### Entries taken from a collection

=== Begin Enclosure ===

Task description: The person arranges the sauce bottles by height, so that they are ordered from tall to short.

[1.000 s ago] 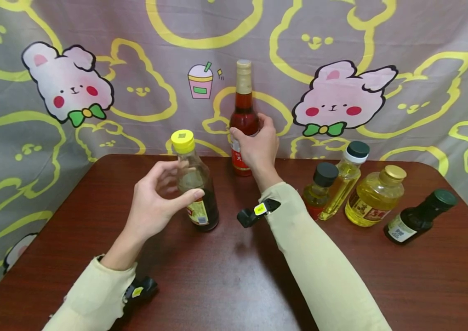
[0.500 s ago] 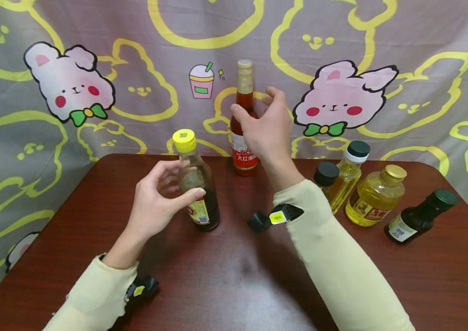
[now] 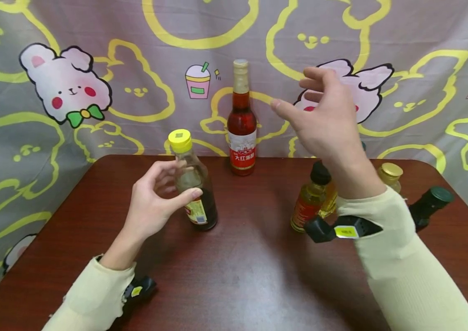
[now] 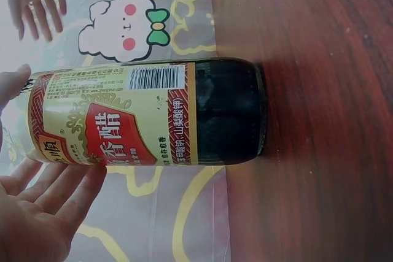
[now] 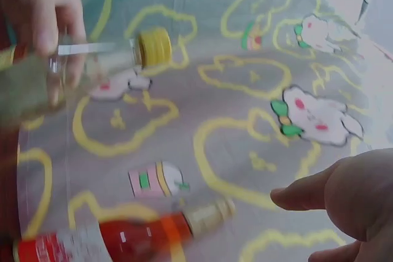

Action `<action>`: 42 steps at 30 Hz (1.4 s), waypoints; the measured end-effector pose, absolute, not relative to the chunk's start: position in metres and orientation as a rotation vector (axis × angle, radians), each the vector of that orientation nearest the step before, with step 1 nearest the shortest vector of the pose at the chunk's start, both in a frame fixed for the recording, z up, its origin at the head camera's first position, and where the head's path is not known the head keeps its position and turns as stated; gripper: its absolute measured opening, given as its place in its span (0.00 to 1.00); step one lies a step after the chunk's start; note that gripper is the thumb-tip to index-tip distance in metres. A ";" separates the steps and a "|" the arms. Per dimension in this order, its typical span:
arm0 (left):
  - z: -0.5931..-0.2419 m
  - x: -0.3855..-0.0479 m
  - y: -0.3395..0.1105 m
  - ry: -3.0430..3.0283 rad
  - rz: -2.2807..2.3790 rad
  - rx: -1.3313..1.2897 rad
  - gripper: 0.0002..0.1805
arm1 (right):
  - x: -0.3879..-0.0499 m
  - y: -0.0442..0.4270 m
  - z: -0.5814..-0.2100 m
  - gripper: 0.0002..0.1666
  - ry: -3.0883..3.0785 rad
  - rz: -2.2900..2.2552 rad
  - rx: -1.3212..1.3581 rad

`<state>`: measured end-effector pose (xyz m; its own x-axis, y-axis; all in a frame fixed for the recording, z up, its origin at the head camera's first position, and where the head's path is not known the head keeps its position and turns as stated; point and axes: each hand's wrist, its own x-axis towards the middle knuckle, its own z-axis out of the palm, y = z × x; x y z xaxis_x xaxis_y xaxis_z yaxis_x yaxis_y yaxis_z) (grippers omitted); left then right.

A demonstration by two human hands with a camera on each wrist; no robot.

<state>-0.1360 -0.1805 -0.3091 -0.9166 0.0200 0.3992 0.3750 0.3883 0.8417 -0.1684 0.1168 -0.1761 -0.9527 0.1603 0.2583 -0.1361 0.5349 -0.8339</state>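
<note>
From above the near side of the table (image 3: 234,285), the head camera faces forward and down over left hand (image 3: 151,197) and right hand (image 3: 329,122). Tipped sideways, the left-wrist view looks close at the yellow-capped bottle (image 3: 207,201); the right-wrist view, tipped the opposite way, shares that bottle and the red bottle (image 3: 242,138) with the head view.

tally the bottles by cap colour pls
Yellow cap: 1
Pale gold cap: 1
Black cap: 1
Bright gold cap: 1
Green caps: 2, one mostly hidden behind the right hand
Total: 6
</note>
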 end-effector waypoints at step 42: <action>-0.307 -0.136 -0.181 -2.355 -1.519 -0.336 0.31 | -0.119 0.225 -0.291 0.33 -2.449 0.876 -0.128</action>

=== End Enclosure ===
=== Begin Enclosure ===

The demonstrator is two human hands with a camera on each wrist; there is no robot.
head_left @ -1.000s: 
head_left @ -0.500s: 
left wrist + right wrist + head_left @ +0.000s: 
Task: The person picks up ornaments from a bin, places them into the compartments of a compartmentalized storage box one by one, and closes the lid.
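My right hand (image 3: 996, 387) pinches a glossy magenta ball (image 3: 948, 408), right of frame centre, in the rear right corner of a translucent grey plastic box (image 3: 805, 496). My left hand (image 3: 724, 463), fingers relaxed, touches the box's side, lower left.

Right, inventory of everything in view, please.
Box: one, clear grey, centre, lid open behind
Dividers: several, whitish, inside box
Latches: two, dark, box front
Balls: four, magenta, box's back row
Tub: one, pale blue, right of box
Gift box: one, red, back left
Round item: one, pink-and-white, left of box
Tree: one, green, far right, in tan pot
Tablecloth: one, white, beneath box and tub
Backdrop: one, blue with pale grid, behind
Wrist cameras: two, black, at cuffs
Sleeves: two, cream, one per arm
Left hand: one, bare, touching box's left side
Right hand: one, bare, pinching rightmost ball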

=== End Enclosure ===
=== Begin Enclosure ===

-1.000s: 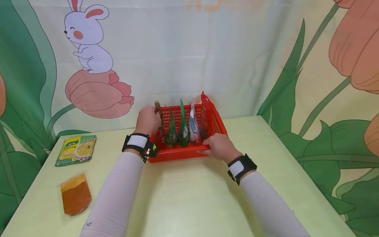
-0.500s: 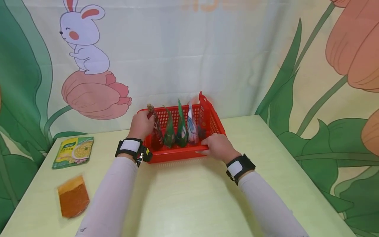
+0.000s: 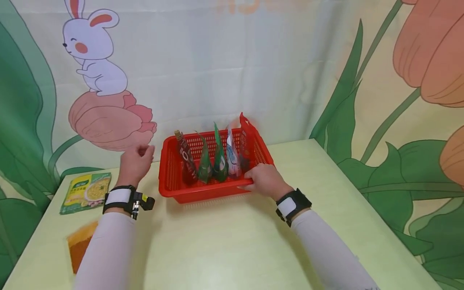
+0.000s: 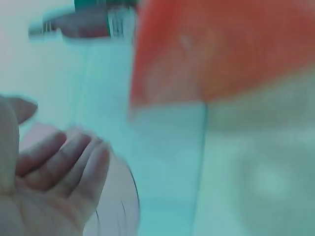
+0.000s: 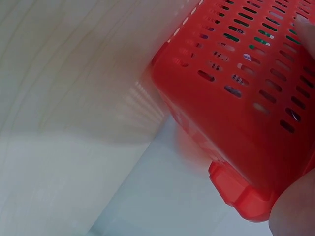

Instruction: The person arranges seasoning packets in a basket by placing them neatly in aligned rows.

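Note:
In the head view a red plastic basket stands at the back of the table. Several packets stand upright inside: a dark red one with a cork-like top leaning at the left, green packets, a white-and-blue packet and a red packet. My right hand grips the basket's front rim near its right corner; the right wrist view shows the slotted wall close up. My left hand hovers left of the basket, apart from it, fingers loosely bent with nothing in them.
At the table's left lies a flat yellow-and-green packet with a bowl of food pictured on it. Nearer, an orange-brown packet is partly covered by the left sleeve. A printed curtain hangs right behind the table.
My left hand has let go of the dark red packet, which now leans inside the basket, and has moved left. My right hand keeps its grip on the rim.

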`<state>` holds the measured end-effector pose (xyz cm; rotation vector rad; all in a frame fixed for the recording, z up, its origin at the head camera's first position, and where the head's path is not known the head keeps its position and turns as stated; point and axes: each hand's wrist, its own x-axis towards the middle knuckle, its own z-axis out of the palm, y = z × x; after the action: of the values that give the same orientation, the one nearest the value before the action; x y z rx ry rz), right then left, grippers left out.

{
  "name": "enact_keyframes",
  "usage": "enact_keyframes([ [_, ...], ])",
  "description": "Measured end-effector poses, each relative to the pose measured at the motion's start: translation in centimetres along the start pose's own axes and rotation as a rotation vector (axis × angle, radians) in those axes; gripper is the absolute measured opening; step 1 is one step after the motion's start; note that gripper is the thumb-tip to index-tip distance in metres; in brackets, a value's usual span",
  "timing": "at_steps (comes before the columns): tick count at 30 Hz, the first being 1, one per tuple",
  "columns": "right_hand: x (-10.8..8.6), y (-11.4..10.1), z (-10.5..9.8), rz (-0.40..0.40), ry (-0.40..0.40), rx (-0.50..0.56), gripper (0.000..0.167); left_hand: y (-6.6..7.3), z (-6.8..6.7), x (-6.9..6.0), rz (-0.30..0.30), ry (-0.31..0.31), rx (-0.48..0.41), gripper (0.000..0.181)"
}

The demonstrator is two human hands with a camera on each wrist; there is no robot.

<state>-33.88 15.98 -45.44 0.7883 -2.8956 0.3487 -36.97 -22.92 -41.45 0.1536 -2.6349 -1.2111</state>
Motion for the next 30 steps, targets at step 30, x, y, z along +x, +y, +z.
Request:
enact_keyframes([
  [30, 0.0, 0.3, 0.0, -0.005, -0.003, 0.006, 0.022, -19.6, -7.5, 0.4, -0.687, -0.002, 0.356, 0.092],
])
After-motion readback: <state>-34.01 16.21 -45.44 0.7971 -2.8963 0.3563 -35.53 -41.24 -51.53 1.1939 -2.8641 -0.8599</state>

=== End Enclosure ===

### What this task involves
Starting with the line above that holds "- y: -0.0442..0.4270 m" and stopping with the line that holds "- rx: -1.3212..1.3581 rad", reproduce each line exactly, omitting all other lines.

### Response below
  - y: -0.0442..0.4270 m
  - z: -0.5814..-0.2100 m
  - gripper: 0.0002..0.1666
  - ry: -3.0883..3.0785 rad
  - rz: -2.2900..2.2552 rad
  - rx: -1.3212..1.3581 rad

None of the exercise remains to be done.